- What you need to do: Leave every image out, and print the remaining lines below exactly.

______________________________

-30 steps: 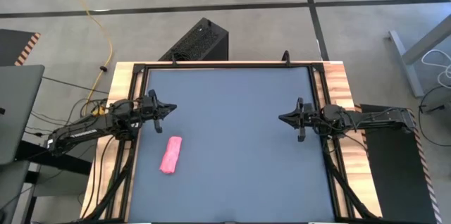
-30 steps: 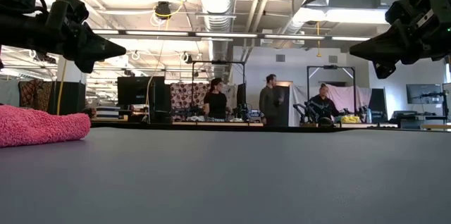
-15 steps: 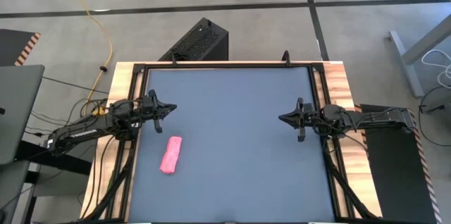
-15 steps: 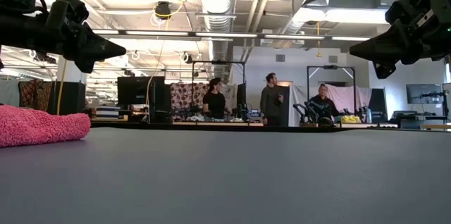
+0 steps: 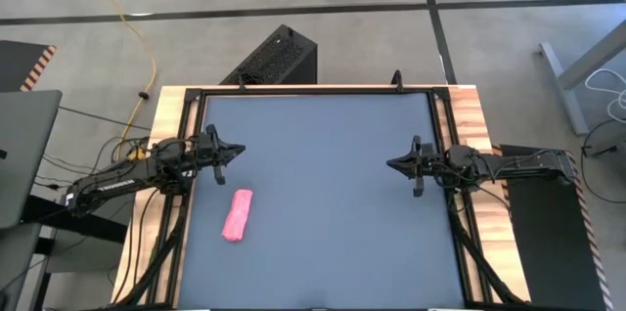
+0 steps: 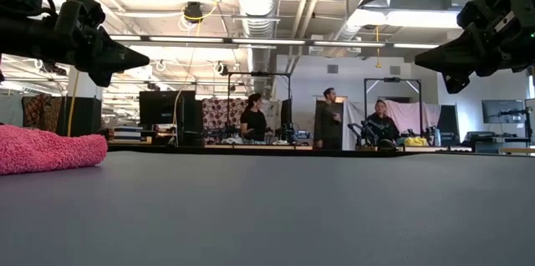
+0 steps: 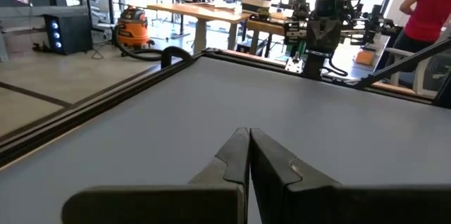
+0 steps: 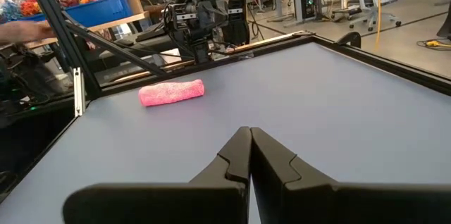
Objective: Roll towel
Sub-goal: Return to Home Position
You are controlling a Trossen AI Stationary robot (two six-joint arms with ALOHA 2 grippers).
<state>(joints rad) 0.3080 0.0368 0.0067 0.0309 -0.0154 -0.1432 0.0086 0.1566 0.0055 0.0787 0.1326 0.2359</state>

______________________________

- Your solution:
-30 steps: 
-30 steps: 
-15 steps: 
-15 steps: 
+0 steps: 
+0 steps: 
+0 steps: 
+0 steps: 
Objective: Roll towel
Sub-goal: Return to Home Position
You are controlling a Trossen AI Stationary robot (two six-joint arms with ALOHA 2 grippers).
<state>(joints rad) 0.3080 0.0368 0.0067 0.0309 -0.0154 -0.1432 0.0086 0.1566 0.0055 0.0787 0.1326 0.2359</state>

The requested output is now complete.